#### [ACTIVITY]
Where a picture appears, leave it out, and transcribe all the lines below exactly.
• • • • •
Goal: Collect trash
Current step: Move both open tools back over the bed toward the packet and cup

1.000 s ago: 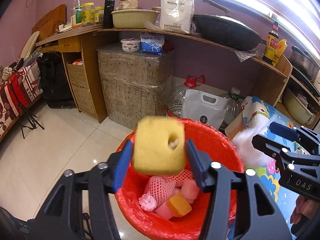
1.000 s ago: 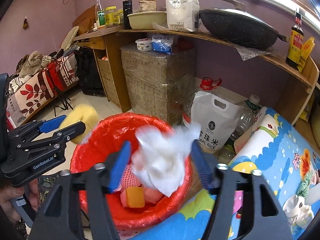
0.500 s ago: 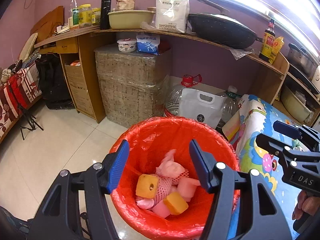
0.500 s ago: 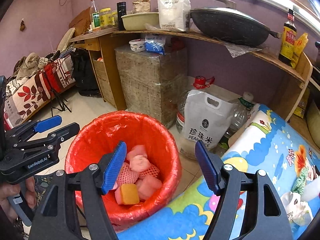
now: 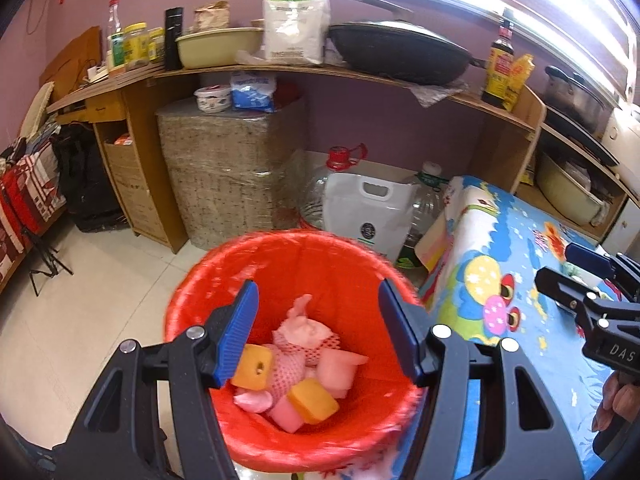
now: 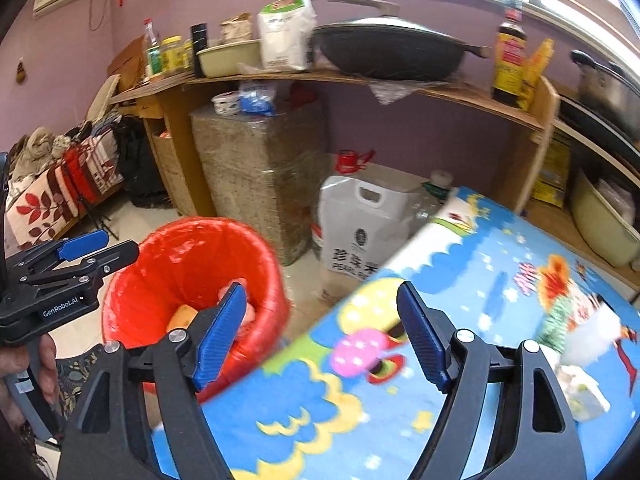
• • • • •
#### [RESPONSE AREA]
Goal: Collect trash
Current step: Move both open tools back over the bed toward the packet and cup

1.000 s ago: 
1.000 s ago: 
0.500 s ago: 
0.500 s ago: 
now: 
now: 

No further output will be produced for this exercise.